La Coalition Article 64 pour la défense de l’ordre constitutionnel (C64) a annoncé le report de sa marche pacifique prévue le 22 juillet 2026 afin de donner une chance au dialogue national inclusif annoncé par le président Félix-Antoine Tshisekedi.
Dans un communiqué publié le 20 juillet 2026, la plateforme politique affirme vouloir privilégier une résolution pacifique de la crise que traverse la République démocratique du Congo, tout en exigeant des engagements clairs et des actions concrètes avant le 15 août 2026.
La Constitution au cœur des exigences de la C64
La coalition rappelle que le respect de la Constitution de la RDC, notamment des articles 70 et 220, demeure une ligne rouge.
Selon la C64, aucune initiative ne doit remettre en cause les principes fondamentaux de la Constitution, en particulier la limitation des mandats présidentiels. La plateforme estime que le dialogue ne peut servir de cadre à une révision ou à un changement de la Constitution.

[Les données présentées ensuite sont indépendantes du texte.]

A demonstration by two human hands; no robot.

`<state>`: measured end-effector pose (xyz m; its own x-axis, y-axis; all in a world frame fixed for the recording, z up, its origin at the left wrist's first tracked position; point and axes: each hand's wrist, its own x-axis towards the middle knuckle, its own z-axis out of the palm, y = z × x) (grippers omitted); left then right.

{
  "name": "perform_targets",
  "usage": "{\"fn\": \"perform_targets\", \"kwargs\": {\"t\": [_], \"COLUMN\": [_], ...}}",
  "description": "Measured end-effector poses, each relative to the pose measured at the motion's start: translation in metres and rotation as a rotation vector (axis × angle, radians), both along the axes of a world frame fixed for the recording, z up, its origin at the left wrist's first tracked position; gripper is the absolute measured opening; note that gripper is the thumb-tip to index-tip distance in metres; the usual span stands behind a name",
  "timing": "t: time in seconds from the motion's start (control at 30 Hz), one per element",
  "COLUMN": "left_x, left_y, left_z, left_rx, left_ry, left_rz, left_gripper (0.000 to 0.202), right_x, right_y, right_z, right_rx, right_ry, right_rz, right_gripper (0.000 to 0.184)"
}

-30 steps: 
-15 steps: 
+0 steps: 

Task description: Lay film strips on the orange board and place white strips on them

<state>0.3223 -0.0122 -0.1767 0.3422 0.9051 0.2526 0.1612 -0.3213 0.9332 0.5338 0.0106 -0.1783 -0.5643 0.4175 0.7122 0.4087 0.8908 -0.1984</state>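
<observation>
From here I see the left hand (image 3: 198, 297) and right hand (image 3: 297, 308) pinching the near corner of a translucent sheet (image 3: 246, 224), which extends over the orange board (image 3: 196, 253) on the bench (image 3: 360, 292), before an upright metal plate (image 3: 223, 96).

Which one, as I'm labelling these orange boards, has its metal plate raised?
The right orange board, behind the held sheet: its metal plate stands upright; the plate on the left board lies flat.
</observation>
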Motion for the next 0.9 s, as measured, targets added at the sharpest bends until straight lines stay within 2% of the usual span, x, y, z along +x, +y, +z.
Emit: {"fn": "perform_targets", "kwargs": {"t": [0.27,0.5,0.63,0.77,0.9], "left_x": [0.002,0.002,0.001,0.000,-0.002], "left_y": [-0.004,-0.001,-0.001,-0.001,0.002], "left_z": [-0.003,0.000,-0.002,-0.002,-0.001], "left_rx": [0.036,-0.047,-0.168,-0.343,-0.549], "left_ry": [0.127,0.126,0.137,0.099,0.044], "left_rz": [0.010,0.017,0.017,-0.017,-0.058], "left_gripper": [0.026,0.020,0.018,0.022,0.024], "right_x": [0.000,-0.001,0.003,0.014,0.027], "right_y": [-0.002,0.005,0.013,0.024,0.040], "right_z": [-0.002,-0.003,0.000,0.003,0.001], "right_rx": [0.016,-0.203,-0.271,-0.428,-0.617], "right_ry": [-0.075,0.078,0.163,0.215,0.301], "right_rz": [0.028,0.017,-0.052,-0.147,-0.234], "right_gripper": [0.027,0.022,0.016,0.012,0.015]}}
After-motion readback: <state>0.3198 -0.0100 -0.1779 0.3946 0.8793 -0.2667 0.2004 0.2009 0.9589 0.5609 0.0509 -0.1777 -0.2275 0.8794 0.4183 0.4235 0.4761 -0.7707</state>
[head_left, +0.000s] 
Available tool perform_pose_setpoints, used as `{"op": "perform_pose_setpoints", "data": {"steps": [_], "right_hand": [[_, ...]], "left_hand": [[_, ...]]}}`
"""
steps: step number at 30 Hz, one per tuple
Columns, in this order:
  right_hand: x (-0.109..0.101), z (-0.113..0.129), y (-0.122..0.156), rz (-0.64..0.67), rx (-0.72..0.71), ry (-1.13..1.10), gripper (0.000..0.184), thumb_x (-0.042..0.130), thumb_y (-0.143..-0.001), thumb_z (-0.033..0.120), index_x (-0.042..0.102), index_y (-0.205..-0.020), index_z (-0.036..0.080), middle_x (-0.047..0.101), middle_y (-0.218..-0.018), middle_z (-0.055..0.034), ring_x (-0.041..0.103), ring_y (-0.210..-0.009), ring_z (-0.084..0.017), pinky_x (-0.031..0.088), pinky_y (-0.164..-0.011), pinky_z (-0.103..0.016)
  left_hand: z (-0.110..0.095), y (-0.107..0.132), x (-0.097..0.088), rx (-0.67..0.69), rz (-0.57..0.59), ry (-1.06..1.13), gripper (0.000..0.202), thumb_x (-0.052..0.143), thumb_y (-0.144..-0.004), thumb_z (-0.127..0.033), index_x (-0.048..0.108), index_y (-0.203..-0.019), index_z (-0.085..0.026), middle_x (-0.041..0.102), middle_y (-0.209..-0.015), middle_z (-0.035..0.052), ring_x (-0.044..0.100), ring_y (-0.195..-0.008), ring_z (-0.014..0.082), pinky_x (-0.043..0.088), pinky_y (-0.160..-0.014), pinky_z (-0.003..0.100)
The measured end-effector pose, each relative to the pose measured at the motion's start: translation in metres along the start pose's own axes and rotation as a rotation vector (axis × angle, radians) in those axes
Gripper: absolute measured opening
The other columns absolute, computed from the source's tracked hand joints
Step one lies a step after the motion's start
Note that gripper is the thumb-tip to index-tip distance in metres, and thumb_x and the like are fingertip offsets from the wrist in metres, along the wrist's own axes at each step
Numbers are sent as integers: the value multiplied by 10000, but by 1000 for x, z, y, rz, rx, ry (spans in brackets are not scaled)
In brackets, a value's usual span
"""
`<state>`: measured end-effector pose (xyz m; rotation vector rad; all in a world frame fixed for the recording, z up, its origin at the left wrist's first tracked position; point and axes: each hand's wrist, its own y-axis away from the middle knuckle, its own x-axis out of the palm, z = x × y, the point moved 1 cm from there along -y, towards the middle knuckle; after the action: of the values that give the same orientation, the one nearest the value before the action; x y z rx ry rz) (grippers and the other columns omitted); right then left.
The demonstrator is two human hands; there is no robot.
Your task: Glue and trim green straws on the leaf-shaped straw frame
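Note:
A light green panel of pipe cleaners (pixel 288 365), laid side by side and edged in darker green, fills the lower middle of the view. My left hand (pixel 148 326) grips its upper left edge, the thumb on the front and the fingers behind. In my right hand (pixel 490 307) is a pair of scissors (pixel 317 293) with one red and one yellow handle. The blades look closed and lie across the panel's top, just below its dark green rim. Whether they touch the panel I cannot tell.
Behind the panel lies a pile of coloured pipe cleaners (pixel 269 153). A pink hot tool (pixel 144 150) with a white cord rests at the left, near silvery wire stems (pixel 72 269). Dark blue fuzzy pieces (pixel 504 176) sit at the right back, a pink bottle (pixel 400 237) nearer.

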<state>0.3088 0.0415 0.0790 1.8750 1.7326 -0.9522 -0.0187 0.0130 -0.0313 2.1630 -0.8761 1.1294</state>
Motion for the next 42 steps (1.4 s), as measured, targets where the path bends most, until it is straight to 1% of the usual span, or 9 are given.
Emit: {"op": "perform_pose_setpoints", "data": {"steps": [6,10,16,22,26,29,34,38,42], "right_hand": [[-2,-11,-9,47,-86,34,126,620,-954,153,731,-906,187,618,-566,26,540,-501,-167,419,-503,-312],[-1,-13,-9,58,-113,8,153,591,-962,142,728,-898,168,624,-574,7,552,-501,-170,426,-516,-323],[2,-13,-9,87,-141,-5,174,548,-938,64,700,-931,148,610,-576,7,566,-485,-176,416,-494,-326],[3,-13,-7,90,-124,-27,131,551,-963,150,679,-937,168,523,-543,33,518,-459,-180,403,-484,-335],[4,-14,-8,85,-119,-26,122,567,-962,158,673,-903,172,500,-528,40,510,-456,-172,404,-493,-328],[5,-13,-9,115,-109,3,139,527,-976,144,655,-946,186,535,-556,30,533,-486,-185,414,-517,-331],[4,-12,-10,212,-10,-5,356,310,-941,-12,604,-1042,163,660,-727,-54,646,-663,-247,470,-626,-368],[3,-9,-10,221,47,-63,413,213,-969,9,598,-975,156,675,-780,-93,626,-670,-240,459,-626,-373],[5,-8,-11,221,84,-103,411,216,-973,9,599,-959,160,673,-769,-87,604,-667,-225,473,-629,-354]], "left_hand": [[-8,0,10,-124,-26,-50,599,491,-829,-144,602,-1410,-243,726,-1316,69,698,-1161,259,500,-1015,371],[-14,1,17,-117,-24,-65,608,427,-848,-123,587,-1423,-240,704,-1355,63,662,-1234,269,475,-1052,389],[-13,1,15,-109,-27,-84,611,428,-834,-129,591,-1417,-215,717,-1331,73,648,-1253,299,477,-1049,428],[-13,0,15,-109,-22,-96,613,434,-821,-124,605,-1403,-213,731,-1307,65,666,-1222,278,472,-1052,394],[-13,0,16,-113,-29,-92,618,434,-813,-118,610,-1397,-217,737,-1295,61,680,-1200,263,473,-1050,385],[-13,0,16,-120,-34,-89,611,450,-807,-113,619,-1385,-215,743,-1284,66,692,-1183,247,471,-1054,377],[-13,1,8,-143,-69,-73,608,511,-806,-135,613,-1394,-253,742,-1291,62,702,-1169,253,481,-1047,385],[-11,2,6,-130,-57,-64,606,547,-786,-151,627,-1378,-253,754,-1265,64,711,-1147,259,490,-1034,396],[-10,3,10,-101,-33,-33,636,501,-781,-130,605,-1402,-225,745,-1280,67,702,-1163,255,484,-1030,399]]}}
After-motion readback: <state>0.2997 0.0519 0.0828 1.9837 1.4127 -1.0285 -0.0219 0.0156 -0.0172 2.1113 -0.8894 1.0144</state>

Un dialogue inclusif pour répondre aux grandes crises
La C64 prend acte de la volonté exprimée par le chef de l’État d’organiser un dialogue inclusif, apaisé et républicain.
Elle demande que ces assises soient convoquées dans les meilleurs délais afin d’aborder les principales préoccupations nationales, notamment :
- L’insécurité persistante dans l’Est de la RDC ;
- L’agression extérieure dénoncée par les autorités congolaises ;
- La crise de gouvernance ;
- Les difficultés économiques et sociales ;
- Les réformes nécessaires pour renforcer la paix, la cohésion nationale et l’unité du pays.
La coalition insiste également sur la nécessité de prendre des mesures de décrispation politique afin de garantir la confiance de toutes les parties prenantes.
Une réponse à l’appel de la CENCO et de l’ECC
La décision de suspendre la marche intervient après les consultations menées avec les responsables de la CENCO et de l’ECC, qui avaient invité les forces politiques à donner une véritable chance au dialogue national.
La C64 explique que cette décision traduit son sens des responsabilités et sa volonté d’épuiser toutes les voies du dialogue avant d’envisager d’autres formes de mobilisation citoyenne.
Un ultimatum fixé au 15 août 2026
Tout en suspendant sa marche, la coalition fixe une échéance claire.
Elle prévient que si le dialogue national n’est pas officiellement convoqué avant le 15 août 2026, ou si les engagements annoncés ne sont pas suivis d’effets, elle en tirera les conséquences politiques.
Dans ce cas, la C64 indique qu’elle appellera le peuple congolais à reprendre les actions citoyennes pacifiques, dans le strict respect de la Constitution et des lois de la République, afin de défendre l’ordre constitutionnel, la démocratie, l’État de droit et l’avenir de la Nation.
Le communiqué est signé par plusieurs figures de l’opposition congolaise, notamment Martin Fayulu, Jean-Marc Kabund, Moïse Katumbi, Augustin Matata Ponyo et Delly Sesanga.